Obama Nominates Córdova to Lead NSF; Gutmann Departs SBE Post
On July 31, President Obama nominated astrophysicist Frances Córdova to serve a six-year term as Director of the National Science Foundation (NSF). Córdova is President Emerita of Perdue University and led the school from 2007-2012. She is also a former Chancellor of the University of California, Riverside. Córdova holds a BA from Stanford and a PhD from the California Institute of Technology. The previous NSF Director, Subra Suresh, left the agency this spring to assume the presidency at Carnegie Mellon. Córdova must be confirmed by the Senate before she can take office.
Also at the Foundation, Myron Gutmann’s final day as Assistant NSF Director and head of the Social, Behavioral, and Economic (SBE) Sciences Directorate was August 16. Joanne Tornow, Deputy Assistant Director for SBE, will lead the Directorate in an acting capacity until Gutmann’s replacement is hired.
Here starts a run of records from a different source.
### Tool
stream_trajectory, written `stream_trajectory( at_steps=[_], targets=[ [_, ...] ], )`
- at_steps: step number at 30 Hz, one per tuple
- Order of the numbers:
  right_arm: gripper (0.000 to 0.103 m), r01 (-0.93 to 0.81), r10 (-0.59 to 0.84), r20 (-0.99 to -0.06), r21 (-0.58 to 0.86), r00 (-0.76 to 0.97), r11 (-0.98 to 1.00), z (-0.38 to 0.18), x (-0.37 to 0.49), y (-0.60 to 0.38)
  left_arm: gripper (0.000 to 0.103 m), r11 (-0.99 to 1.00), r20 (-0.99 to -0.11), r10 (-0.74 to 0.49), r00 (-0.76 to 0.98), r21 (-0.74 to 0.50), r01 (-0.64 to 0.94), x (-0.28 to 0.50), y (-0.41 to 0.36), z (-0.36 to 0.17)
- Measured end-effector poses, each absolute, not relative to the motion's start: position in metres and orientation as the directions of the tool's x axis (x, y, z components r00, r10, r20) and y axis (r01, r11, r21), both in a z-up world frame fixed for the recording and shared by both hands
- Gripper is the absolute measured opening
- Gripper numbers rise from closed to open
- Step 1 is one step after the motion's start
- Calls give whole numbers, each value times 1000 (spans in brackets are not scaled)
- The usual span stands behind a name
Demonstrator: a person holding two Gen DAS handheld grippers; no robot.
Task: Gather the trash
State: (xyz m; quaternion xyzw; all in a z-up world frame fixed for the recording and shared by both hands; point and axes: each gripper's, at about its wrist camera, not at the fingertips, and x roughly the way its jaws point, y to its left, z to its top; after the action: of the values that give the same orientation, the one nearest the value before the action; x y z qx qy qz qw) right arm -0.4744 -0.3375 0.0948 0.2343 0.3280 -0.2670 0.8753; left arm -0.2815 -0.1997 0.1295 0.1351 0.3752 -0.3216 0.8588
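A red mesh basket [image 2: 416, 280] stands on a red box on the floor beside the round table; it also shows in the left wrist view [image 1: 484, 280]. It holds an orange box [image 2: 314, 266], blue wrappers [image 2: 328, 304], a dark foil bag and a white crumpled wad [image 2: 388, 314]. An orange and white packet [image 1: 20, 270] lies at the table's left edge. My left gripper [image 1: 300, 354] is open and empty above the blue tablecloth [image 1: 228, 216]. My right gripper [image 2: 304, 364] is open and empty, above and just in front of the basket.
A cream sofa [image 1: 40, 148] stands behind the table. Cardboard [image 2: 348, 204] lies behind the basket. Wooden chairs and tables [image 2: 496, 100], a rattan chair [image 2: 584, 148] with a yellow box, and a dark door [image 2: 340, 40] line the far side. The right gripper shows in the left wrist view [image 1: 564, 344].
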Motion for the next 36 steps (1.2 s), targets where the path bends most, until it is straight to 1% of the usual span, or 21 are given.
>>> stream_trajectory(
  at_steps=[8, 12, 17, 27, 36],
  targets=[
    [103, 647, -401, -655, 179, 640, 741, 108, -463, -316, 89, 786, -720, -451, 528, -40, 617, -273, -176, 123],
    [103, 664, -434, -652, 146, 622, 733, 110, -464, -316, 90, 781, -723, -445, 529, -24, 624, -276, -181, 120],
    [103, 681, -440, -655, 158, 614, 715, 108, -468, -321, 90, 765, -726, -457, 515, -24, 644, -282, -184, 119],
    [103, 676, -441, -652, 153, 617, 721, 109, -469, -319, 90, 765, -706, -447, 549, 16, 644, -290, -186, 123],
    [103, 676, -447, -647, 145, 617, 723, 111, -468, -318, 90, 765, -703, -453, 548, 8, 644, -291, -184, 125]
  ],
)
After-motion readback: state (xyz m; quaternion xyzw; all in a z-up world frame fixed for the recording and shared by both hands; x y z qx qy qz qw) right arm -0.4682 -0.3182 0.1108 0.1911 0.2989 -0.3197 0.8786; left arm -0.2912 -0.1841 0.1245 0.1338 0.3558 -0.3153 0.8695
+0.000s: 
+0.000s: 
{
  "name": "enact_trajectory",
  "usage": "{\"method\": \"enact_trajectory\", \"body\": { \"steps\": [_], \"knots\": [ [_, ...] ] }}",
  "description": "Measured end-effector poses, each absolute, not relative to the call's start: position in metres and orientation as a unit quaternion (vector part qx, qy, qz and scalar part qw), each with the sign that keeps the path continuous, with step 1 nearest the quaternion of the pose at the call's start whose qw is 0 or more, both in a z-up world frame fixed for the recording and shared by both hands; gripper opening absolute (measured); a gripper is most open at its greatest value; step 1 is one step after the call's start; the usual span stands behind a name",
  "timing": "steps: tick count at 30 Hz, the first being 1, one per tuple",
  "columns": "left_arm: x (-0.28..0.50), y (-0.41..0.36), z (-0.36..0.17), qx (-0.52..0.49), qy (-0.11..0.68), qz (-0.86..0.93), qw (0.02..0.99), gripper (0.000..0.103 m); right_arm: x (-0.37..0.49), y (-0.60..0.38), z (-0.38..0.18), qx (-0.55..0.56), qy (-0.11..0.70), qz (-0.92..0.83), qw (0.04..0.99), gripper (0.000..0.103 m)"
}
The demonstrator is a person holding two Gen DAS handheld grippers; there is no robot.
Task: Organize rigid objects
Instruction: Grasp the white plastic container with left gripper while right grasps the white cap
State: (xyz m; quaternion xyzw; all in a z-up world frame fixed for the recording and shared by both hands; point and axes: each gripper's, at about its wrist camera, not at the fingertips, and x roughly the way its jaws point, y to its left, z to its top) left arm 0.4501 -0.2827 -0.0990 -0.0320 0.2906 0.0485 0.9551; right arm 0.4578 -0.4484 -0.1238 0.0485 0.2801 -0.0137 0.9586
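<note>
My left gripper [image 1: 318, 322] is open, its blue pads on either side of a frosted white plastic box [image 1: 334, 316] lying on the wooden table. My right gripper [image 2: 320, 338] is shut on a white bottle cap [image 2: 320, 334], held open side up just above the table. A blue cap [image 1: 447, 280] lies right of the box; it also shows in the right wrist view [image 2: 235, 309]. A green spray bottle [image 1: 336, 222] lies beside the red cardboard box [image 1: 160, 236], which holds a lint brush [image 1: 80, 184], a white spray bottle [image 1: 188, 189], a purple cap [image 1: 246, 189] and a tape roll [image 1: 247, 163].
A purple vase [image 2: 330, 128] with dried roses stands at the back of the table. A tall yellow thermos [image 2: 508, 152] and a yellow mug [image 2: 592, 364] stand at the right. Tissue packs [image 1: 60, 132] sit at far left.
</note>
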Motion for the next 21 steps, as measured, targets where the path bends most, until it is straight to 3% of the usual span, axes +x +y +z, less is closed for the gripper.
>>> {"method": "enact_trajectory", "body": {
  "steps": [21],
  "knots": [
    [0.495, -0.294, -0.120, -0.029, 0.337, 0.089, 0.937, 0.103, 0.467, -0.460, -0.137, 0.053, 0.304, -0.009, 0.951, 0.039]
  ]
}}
House Passes ESEA Reauthorization Bill Without Including New Geography Programs
On July 19, the House of Representatives passed H.R. 5, the Student Success Act, which would serve to re-write the Elementary and Secondary Education Act (ESEA). The ESEA, which is currently known as No Child Left Behind (NCLB), is the major federal law governing K-12 education and hasn’t been reauthorized since January 2002. The law technically expired in 2007, but it remains in effect pending a new enactment.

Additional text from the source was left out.